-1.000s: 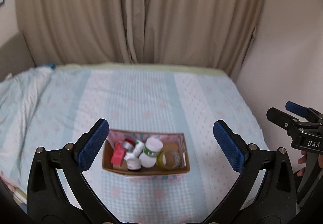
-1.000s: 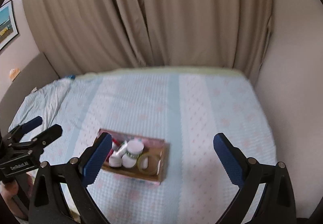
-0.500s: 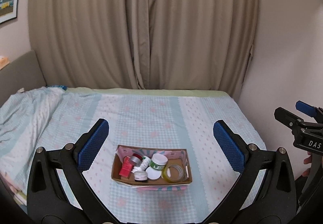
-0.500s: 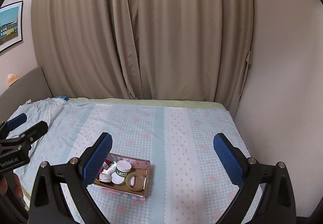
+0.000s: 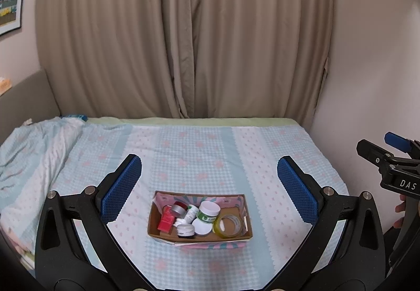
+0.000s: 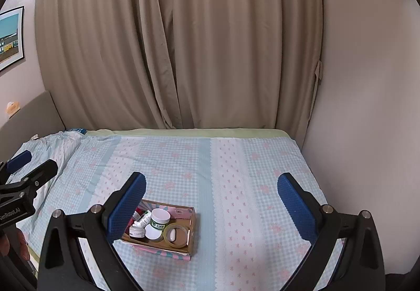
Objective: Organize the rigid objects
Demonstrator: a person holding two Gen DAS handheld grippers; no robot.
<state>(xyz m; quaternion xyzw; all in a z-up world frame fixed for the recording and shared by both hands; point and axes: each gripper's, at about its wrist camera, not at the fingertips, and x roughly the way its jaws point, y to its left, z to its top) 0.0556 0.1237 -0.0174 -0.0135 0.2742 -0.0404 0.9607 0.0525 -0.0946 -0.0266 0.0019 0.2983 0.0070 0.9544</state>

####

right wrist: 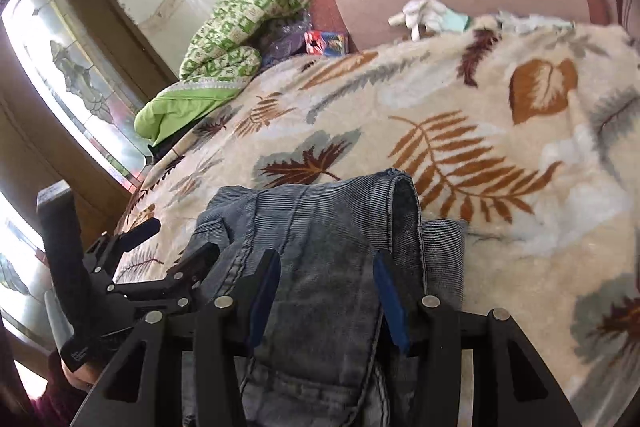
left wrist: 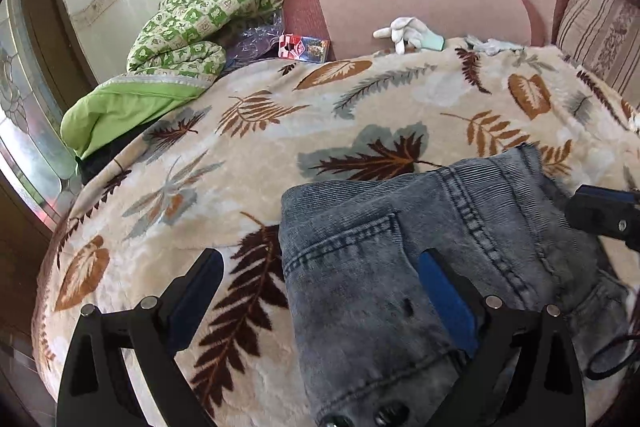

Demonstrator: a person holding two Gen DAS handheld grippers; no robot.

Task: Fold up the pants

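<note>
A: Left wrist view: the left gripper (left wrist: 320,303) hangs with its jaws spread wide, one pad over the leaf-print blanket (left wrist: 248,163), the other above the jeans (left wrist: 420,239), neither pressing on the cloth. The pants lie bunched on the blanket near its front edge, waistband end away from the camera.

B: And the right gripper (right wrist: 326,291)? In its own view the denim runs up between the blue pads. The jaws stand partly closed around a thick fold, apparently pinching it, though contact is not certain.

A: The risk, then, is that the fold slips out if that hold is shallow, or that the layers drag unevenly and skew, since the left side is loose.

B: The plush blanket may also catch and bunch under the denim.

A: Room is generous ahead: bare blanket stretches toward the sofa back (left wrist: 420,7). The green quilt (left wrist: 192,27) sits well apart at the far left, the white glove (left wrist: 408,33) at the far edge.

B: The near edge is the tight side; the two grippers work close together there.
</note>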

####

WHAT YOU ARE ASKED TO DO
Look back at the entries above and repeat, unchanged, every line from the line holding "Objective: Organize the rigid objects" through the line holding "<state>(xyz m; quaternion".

EXERCISE RESPONSE
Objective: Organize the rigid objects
Demonstrator: a person holding two Gen DAS handheld grippers; no robot.
<state>(xyz m; quaternion xyzw; all in a z-up world frame fixed for the recording and shared by both hands; point and axes: each gripper's, at about its wrist camera, not at the fingertips, and x roughly the way its jaws point, y to its left, z to its top) 0.0556 0.1237 -0.0174 -0.0135 0.2742 -0.0404 0.9607 0.0525 -0.0946 -0.0266 0.0019 0.2983 0.0070 0.9544</state>

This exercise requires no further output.